WORK TASK → What you output must match, exactly, the lines from the start of the records to the line containing "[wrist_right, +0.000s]", both ends kept and pictures excluded.

EXERCISE MATERIAL →
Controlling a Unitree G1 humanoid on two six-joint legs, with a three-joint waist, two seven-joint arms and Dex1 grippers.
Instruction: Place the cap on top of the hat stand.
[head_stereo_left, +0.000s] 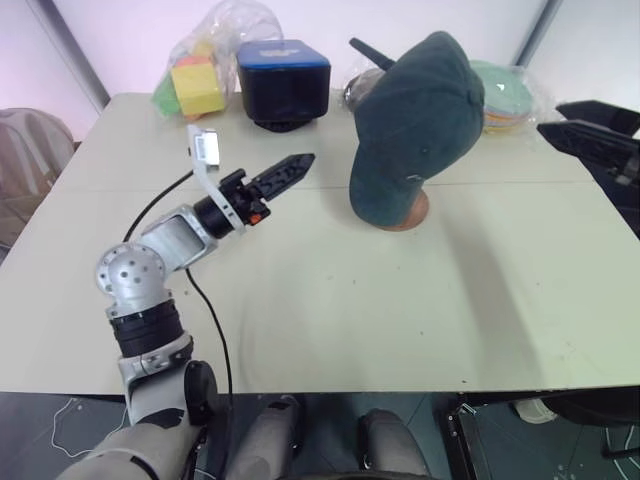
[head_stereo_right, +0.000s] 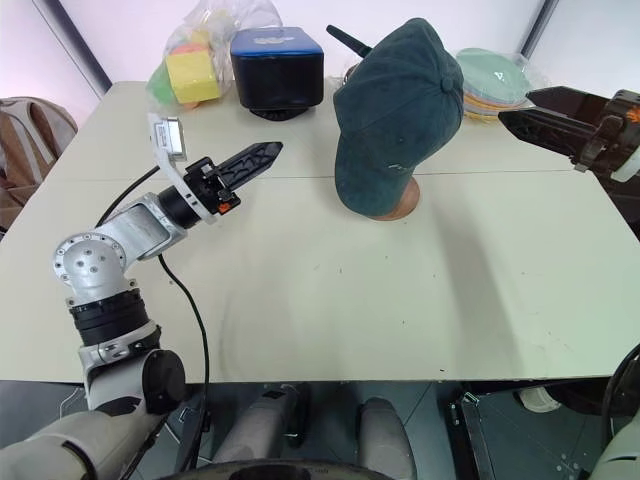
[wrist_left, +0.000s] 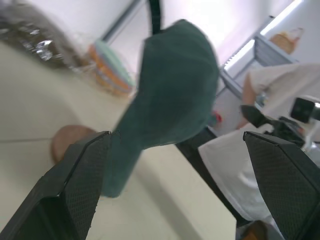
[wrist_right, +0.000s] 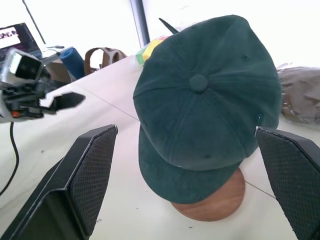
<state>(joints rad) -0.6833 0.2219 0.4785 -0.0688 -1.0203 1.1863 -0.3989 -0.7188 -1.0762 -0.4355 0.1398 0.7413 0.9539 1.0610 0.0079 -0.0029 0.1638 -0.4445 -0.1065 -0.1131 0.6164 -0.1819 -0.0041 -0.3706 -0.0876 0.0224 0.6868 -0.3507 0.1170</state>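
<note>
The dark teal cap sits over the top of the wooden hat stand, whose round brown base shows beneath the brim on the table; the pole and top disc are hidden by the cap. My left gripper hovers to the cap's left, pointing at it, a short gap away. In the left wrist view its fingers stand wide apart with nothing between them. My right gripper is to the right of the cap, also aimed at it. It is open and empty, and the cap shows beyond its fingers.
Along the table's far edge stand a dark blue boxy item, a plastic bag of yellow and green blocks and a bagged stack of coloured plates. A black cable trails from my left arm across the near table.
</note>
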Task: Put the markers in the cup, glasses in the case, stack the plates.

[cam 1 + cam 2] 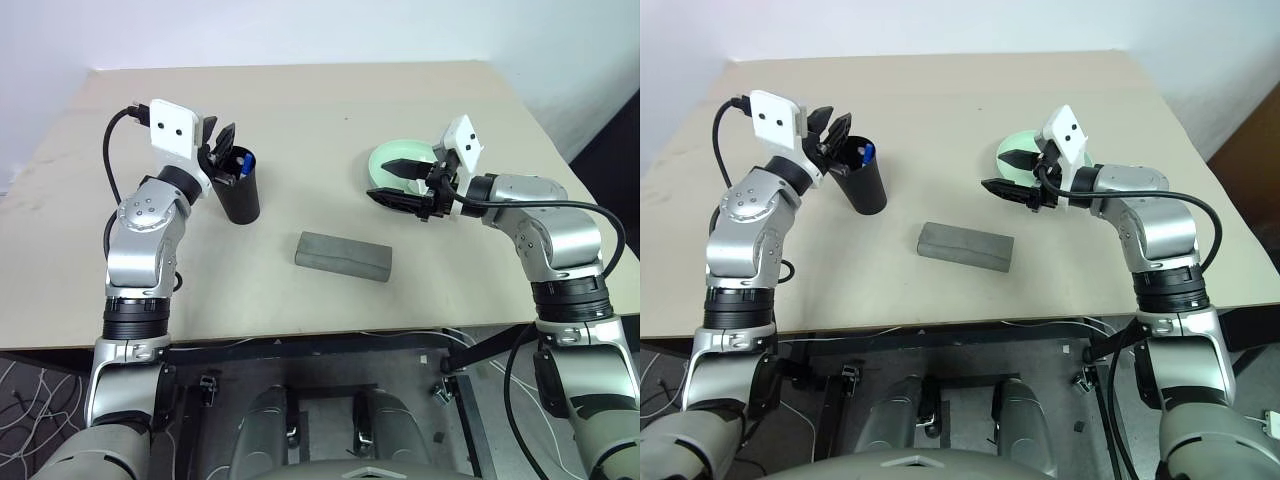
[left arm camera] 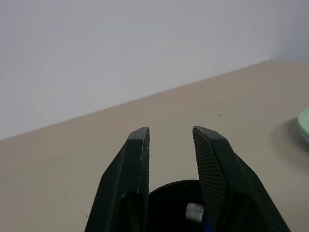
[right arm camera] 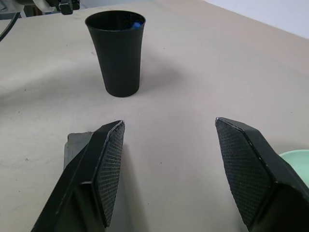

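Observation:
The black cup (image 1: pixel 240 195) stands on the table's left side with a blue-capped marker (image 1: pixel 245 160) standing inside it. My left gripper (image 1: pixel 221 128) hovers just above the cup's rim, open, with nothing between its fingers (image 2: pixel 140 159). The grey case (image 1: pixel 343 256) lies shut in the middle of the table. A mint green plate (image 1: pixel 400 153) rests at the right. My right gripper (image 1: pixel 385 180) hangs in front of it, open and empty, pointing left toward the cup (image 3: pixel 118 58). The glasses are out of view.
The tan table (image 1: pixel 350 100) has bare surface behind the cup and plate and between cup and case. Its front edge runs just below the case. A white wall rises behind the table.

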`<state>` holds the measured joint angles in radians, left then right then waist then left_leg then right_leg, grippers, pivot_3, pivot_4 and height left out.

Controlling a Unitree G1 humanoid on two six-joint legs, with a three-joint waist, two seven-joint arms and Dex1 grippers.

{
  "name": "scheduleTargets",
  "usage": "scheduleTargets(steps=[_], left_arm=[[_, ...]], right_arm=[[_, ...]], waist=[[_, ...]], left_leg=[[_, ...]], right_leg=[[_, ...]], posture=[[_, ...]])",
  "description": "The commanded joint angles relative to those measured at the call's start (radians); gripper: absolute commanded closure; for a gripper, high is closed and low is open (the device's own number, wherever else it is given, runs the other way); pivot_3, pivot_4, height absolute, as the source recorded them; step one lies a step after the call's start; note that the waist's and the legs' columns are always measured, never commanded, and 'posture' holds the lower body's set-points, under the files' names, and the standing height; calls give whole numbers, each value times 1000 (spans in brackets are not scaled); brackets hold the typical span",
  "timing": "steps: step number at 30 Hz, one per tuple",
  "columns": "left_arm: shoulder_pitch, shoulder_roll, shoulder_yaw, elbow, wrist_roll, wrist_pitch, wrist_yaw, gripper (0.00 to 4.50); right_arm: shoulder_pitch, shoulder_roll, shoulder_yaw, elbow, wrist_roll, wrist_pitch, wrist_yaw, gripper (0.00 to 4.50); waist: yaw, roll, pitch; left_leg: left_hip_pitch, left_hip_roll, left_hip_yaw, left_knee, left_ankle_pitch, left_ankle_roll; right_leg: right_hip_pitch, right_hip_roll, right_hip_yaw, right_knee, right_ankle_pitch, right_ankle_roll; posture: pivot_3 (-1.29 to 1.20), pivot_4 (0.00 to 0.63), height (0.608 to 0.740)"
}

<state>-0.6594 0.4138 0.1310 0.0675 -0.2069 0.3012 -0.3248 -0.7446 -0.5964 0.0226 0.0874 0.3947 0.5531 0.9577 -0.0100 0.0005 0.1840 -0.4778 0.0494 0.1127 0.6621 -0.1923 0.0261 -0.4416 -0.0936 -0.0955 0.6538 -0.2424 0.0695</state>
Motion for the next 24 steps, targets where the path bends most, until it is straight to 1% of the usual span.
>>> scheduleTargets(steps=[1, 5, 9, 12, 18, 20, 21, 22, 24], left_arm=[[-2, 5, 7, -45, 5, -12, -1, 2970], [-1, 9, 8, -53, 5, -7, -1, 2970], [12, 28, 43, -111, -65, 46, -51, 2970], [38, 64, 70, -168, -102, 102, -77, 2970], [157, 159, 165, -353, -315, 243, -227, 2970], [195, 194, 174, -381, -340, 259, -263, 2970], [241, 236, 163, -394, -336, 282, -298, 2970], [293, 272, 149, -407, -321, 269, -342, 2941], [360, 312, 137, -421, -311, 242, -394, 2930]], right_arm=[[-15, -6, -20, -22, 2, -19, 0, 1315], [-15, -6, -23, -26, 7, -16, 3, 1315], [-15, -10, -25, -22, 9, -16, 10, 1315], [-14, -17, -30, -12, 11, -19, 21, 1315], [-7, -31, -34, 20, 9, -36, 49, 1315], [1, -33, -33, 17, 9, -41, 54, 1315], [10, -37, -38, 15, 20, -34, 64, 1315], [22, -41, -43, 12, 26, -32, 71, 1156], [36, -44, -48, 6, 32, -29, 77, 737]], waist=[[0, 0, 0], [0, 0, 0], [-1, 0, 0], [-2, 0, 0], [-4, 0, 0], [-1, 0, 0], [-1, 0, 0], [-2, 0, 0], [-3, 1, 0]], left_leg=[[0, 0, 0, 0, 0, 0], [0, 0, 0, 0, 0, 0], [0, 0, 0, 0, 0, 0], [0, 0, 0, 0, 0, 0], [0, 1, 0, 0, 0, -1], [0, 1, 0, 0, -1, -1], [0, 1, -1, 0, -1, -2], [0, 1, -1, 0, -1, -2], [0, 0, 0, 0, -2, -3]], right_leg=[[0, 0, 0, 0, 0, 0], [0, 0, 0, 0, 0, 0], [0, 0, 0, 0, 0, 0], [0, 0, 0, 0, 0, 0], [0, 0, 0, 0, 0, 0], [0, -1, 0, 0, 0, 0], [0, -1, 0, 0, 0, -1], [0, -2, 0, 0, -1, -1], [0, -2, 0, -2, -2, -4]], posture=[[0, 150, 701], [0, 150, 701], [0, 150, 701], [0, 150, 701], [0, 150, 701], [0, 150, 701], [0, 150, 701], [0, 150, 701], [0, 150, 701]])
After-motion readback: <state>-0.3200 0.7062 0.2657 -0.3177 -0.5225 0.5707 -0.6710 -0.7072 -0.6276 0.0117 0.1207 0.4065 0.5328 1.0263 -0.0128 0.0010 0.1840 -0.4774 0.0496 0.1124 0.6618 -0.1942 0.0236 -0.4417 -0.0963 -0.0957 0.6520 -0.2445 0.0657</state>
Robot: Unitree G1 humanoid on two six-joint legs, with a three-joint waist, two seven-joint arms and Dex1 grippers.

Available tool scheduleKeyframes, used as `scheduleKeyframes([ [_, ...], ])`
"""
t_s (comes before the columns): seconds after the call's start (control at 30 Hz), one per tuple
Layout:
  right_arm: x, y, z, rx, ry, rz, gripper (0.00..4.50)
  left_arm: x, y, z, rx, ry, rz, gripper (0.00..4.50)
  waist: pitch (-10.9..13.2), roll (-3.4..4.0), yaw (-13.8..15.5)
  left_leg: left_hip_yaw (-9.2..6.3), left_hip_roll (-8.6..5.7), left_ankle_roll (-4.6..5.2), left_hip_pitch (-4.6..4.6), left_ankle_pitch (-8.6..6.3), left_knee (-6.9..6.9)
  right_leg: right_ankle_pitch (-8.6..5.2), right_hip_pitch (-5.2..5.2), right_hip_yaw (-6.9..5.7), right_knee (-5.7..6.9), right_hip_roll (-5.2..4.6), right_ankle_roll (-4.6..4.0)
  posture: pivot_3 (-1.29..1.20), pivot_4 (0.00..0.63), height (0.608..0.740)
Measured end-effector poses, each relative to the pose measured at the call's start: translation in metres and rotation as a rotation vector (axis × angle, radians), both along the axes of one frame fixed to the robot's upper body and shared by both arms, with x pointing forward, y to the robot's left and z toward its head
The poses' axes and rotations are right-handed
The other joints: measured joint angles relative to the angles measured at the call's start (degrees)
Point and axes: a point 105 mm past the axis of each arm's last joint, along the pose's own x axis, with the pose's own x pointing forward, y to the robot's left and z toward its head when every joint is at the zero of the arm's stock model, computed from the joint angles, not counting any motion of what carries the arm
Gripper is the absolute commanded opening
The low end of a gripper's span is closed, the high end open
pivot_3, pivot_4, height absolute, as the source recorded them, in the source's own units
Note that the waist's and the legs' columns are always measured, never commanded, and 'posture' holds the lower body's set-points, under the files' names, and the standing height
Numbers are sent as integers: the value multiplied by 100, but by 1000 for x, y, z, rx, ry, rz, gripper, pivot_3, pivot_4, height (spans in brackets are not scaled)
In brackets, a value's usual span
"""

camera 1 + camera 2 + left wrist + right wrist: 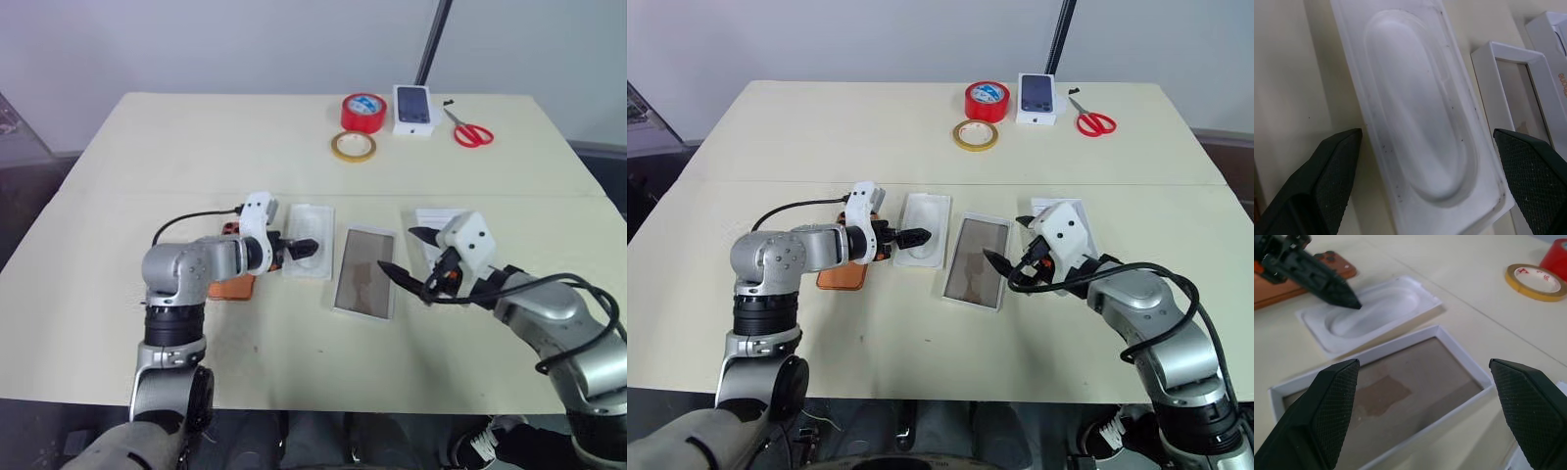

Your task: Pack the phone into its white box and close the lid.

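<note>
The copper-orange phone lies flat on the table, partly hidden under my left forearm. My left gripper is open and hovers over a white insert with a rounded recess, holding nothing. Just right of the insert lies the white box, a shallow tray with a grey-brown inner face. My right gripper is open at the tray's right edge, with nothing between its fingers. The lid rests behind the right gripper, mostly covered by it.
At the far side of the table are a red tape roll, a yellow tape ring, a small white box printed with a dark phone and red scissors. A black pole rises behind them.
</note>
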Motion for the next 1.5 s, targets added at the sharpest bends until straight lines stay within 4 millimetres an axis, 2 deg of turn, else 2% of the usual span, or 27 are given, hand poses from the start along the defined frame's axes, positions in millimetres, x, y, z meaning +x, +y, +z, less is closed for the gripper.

FINAL ANSWER →
Controlling a Unitree G1 humanoid on two six-joint legs, with a three-joint waist, two seven-joint arms and Dex1 grippers.
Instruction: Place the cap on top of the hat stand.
[head_stereo_left, +0.000s] 
[head_stereo_right, +0.000s] 
[wrist_left, +0.000s] 
[wrist_right, +0.000s] 

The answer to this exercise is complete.